_DIRECTIONS_
Reproduce the data exactly as given, except for any images.

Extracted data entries
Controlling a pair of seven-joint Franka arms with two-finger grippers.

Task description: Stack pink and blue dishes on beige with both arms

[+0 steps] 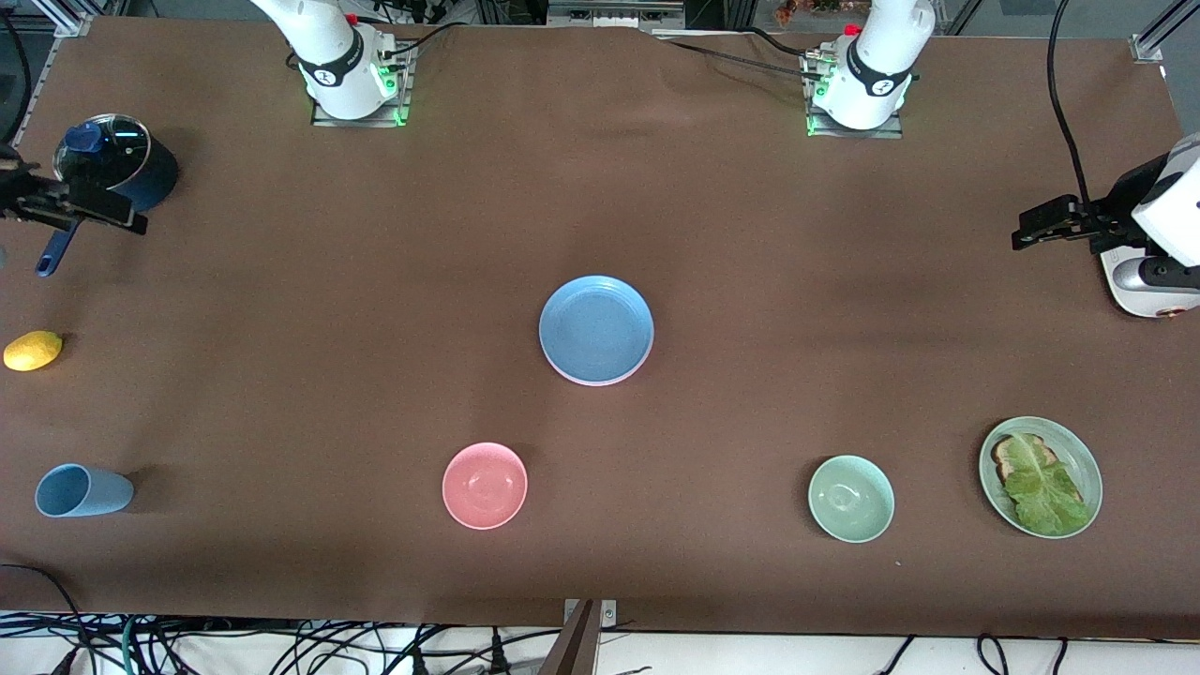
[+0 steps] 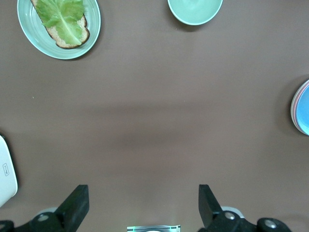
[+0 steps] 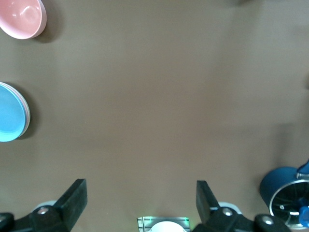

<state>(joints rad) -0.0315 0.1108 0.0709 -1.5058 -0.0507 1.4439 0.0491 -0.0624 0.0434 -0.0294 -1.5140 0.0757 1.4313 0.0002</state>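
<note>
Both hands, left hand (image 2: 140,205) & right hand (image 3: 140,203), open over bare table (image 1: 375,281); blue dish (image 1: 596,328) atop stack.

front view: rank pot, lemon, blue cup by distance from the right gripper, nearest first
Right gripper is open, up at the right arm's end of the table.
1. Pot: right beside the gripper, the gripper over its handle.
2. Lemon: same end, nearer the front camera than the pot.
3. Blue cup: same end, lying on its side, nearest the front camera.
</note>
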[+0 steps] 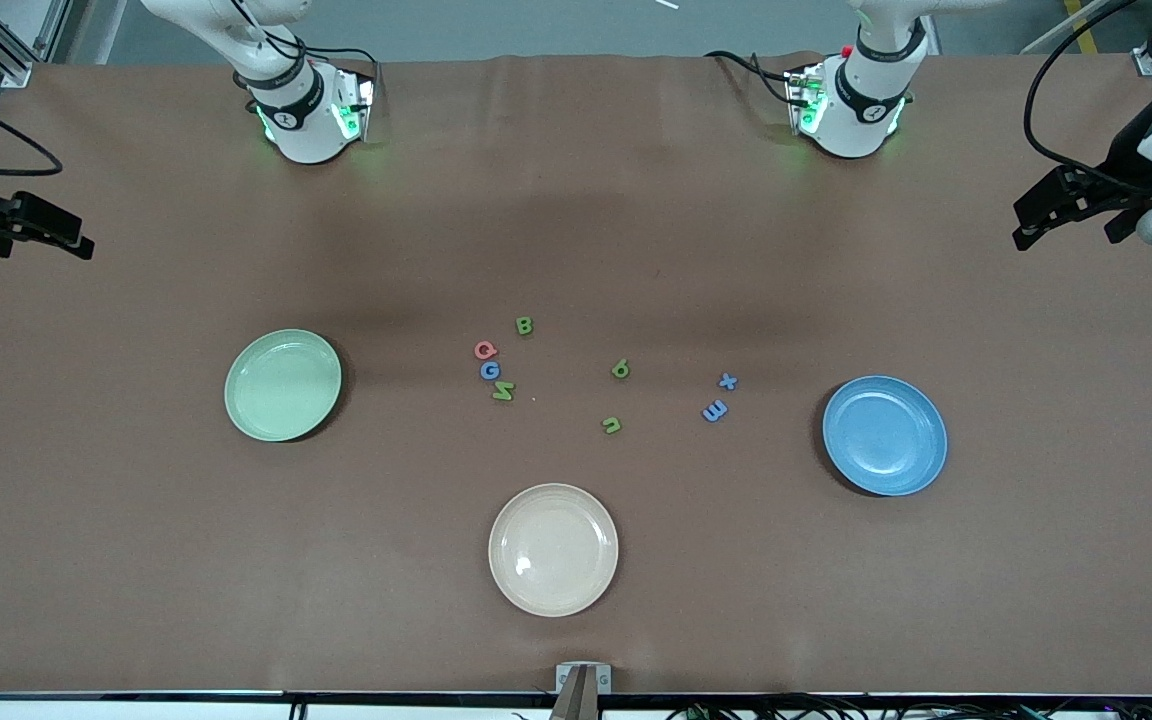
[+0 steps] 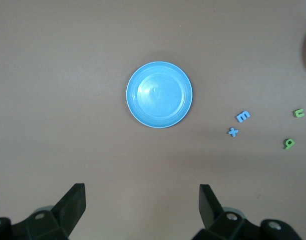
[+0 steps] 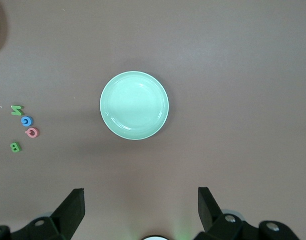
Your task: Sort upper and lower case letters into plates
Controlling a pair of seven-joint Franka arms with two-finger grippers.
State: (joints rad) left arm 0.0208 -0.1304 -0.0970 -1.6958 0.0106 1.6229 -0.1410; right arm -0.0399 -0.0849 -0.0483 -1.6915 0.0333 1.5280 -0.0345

_SOLUTION_
Controlling a pair of seven-joint Franka arms with two-finger grippers.

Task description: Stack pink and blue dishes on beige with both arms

[+0 steps] 
[+0 steps] 
[+0 steps] 

<state>(joints rad) -0.0315 0.1108 0.0709 -1.5058 -0.0507 1.4439 0.0491 -0.0624 0.0434 -0.0294 -1.5140 0.0757 1.4313 0.0002</state>
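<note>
Both hands, left hand (image 2: 140,205) & right hand (image 3: 140,203), open over bare table (image 1: 375,281); blue dish (image 1: 596,328) atop stack.

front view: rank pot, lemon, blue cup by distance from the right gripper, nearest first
Right gripper is open, up at the right arm's end of the table.
1. Pot: right beside the gripper, the gripper over its handle.
2. Lemon: same end, nearer the front camera than the pot.
3. Blue cup: same end, lying on its side, nearest the front camera.
</note>
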[+0 steps] 
[+0 steps] 
[+0 steps] 
Your task: Sort upper and lower case letters into plates
Controlling a pair of seven-joint Franka arms with two-finger grippers.
State: (joints rad) left arm 0.0208 -0.1304 -0.0970 -1.6958 0.0106 1.6229 -0.1410; right arm -0.0399 -0.0849 -0.0483 -1.6915 0.0333 1.5280 -0.0345

Fully answered, the exercise is complete.